[Exercise objective]: Give back word for word every line from the one that includes "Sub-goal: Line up" through the last line of the listing, and nothing besides.
--- --- ---
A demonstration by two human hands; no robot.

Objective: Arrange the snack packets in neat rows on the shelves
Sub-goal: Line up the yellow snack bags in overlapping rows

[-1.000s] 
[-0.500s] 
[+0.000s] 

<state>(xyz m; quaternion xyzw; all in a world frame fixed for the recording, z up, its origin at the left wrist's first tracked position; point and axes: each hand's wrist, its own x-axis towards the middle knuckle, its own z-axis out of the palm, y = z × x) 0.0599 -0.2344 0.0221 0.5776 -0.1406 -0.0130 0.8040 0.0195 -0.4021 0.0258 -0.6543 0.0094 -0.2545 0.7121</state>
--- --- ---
[Completed exercise]:
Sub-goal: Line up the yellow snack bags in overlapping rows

[-1.000s] 
[-0.500s] 
[+0.000s] 

<state>(xyz m; quaternion xyzw; all in a world frame fixed for the recording, z up, its origin at the left wrist's first tracked position; point and axes: each hand's wrist, its own x-axis towards the middle knuckle, its own z-axis out of the palm, y = z × x) 0.0599 -0.2344 0.0221 0.5776 -0.1406 -0.0130 0.8040 0.0195 -0.4021 0.0258 -0.6543 0.0094 -0.2545 0.7121</state>

The required output is now complete.